Homework 2-7

Due October 29, 2015, 9:00 am

For this assignment, you will first figure out your answers in the Python shell. When you feel like you've arrived at the right answers, type them up in a single Python file and share it with the handin email address. For some guidance on how to do this, see the Python homework instructions.

Continuity Notice

Homework 2-8 builds off of your work in 2-7, so make sure you do not delete your work as soon as you are done!

Reminders

If a problem is marked as “(Independent)”, you may only discuss the problem with course staff. Otherwise, you are free to discuss the concepts that will help you solve the problems with classmates as well as course staff. However, you are never allowed to simply copy answers.

Advice

In this homework, you will write a program that produces a concordance for any given texts in one second. You have learned all the necessary pieces and all you have to do is to put them together. This does not mean that this homework is easy; on the contrary, it may be the hardest one you have encountered so far. So before you start, bear the following advice in mind:

Task 1

Even though Python was meant to be a light-weight language, it has grown significantly over the years. It is practically impossible to learn every bit of it in lectures. On the other hand, Python developers have made comprehensive documentations of the language and put them online. It's time for us to learn to use this resource. The more you program, the more you will need it.

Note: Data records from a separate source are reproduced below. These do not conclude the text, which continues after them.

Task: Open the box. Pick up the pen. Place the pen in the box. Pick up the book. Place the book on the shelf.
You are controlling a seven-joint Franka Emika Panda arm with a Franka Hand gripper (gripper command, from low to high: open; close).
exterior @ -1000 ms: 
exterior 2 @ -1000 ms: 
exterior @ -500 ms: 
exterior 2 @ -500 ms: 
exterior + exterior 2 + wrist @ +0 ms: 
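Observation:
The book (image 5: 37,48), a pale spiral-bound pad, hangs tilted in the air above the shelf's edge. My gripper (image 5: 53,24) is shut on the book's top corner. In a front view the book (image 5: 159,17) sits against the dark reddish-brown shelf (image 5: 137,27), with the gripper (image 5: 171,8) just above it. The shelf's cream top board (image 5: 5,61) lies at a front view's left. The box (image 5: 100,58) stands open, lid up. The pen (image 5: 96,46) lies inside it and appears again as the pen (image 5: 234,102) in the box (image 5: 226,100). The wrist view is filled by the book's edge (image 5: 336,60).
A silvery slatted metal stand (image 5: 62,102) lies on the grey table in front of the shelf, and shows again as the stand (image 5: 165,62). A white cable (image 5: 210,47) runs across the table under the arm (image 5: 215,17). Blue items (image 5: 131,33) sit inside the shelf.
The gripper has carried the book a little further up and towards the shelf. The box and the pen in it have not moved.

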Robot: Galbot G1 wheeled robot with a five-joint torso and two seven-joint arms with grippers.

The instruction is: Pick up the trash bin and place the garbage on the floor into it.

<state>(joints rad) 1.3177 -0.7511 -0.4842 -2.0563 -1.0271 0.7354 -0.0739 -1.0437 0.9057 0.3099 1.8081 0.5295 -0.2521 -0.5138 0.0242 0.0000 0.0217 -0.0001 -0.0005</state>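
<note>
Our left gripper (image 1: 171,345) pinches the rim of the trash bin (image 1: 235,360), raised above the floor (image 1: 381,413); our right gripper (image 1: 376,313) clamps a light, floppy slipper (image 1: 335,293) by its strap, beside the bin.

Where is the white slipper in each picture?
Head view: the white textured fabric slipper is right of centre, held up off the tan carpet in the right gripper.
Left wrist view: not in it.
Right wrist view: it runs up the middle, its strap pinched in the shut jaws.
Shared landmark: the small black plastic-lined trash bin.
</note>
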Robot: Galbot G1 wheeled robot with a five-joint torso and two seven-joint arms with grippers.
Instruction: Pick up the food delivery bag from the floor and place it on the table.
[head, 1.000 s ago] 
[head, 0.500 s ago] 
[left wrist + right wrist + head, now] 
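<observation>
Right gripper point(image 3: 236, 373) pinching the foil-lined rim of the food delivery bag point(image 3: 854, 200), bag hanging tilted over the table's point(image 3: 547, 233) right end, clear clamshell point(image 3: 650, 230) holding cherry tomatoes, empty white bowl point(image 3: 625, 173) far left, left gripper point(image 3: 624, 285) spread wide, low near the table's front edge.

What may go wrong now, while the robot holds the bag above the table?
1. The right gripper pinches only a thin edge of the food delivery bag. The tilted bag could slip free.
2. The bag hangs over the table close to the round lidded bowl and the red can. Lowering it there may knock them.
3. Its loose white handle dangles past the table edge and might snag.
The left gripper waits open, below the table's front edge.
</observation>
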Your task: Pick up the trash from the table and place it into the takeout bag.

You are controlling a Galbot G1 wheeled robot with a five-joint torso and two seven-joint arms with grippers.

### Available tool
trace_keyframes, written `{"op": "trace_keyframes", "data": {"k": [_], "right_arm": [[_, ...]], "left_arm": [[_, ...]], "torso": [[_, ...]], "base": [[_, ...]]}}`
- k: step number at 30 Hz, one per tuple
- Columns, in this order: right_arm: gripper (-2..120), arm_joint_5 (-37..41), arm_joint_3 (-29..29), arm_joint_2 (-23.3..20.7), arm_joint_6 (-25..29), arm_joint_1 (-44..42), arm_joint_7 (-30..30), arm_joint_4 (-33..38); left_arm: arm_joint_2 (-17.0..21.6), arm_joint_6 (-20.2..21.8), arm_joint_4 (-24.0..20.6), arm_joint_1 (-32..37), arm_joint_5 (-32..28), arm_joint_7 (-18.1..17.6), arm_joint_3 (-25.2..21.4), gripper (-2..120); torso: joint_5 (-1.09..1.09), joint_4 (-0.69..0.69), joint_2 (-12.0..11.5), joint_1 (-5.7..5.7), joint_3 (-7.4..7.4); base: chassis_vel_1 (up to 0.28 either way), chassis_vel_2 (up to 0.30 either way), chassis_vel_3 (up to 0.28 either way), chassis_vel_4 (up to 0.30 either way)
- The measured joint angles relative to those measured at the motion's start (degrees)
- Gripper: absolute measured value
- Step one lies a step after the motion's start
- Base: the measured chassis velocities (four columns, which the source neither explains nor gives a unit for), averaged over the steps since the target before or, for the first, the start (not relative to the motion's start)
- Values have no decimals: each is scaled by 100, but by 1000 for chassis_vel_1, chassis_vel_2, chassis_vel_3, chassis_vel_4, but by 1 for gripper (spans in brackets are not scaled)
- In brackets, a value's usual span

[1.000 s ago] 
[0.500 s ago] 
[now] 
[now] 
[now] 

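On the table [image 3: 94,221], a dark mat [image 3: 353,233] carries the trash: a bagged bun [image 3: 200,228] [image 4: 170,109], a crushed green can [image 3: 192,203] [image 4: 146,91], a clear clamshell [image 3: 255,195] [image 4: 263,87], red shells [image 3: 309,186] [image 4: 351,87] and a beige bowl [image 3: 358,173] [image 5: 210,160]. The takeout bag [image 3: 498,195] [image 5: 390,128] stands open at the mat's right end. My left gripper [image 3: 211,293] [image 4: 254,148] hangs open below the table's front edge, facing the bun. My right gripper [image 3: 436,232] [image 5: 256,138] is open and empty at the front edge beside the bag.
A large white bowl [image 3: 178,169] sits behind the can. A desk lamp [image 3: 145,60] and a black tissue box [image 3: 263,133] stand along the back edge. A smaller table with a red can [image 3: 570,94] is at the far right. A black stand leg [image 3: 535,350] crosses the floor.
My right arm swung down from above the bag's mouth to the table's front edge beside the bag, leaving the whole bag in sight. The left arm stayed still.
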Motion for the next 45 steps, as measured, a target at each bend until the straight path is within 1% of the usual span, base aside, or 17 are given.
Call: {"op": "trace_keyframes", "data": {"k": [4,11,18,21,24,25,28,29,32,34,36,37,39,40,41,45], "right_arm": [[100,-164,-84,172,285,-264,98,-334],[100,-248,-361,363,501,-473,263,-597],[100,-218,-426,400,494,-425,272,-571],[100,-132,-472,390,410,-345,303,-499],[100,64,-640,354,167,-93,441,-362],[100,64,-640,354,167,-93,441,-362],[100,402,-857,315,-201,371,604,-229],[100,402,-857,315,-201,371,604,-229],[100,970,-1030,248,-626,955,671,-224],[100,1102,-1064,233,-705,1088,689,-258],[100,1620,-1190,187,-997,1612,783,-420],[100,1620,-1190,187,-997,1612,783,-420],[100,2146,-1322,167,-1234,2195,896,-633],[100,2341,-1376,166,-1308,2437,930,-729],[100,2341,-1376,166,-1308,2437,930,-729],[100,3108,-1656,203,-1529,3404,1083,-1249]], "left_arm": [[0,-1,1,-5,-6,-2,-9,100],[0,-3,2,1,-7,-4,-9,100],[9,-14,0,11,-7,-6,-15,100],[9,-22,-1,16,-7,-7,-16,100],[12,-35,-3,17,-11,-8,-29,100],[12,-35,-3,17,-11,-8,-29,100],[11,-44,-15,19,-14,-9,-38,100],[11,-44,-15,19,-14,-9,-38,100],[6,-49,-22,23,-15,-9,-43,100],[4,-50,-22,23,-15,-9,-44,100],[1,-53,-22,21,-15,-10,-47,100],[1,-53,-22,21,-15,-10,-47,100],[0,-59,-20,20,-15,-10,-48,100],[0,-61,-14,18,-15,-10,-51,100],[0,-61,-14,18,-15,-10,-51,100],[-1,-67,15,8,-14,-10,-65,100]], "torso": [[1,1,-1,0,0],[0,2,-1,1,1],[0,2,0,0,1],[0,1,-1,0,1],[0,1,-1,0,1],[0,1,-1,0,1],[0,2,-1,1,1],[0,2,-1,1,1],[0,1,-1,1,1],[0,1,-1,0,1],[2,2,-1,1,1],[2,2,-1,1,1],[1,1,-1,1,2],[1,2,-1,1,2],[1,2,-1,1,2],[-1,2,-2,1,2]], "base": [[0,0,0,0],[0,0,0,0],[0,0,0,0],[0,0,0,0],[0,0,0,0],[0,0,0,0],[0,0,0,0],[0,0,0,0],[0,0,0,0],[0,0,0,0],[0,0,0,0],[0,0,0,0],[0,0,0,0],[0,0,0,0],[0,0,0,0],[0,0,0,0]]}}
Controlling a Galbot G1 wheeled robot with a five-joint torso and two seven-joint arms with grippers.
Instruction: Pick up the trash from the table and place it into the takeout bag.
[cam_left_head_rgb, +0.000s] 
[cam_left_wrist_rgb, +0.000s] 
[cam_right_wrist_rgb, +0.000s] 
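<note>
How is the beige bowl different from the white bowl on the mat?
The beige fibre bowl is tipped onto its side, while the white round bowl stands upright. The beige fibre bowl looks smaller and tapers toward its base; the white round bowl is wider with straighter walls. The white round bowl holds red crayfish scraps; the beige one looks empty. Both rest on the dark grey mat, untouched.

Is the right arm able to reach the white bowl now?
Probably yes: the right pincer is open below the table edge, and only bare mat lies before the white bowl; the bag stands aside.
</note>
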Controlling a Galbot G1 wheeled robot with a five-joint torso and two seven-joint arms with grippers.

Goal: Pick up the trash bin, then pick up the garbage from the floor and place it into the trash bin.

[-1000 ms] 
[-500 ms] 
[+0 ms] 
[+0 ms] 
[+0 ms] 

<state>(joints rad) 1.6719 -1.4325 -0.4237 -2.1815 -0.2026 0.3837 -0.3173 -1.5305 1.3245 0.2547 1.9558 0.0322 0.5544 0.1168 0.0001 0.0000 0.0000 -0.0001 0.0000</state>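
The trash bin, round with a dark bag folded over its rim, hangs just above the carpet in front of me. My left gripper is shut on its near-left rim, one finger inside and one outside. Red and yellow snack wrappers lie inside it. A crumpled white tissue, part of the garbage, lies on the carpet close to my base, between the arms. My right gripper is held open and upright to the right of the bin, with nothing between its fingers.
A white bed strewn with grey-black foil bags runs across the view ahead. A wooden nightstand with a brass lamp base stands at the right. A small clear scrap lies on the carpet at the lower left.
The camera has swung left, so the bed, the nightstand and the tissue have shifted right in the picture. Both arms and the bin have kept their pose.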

Go to the Python documentation page for dictionaries. It describes the usage of dictionaries, as well as of operators and functions that are defined on them. Skim the documentation and see if you can relate it to what we've learned in class (it's okay if you do not understand most of it). Then, find the descriptions of these three functions:

clear()
keys()
pop(key)
Study them and complete HW2-7.py according to the instructions given as comments. You do not necessarily have to use the functions listed above, but they'll probably be helpful. If needed, review the first part of the homework or the slides from class for how to get the value associated with a given key, how to add a key and its associated value to a dictionary, and how to change the value associated with a key.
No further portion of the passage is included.